(Directions for this task) Each line in the entries below that holds the string "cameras" must be copied.

(Dataset content)
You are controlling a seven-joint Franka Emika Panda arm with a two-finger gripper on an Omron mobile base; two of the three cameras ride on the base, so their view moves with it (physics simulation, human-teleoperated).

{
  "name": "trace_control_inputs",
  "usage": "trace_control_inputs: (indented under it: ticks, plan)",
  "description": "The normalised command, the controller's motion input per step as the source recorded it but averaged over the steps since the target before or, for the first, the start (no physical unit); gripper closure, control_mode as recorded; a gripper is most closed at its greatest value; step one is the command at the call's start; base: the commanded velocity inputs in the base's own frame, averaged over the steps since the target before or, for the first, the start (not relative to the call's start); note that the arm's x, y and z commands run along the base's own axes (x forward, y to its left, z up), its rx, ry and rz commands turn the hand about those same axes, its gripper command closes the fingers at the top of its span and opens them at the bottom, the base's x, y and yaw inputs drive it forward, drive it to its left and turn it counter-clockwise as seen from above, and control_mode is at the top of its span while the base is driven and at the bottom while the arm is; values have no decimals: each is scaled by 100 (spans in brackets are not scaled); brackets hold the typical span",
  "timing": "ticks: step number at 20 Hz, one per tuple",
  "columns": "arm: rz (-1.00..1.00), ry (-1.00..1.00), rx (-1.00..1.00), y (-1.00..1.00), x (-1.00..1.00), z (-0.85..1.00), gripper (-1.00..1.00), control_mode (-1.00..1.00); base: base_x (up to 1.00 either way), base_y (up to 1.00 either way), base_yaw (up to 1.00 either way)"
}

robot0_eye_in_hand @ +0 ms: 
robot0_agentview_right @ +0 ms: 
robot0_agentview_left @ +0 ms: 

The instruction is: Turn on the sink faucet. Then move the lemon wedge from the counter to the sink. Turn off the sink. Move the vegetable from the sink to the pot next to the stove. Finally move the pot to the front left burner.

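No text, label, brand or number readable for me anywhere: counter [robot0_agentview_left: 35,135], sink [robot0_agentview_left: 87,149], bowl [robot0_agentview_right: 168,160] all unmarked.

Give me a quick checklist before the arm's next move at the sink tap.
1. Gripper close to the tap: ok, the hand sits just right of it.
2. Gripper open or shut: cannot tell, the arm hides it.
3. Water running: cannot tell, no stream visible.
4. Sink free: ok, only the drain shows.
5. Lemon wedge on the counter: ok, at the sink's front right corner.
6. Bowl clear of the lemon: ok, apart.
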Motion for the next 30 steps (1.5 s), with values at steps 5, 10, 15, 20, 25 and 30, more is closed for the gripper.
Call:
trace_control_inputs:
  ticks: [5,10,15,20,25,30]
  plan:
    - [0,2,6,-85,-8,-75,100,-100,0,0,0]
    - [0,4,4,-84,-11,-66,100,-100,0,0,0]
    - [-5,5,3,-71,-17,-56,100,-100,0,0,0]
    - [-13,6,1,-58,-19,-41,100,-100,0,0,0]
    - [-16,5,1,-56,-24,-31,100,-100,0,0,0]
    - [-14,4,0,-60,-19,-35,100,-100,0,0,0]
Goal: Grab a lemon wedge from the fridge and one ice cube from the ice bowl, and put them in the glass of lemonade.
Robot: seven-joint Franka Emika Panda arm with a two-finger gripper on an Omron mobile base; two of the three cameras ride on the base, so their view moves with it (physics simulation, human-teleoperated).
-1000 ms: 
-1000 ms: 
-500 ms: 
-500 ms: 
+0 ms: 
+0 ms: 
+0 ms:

(Result of this exercise)
You are controlling a seven-joint Franka Emika Panda arm with a two-finger gripper on an Omron mobile base; two of the three cameras ride on the base, so their view moves with it (physics simulation, human-teleoperated).
Robot: seven-joint Franka Emika Panda arm with a two-finger gripper on an Omron mobile base; two of the three cameras ride on the base, so their view moves with it (physics simulation, human-teleoperated).

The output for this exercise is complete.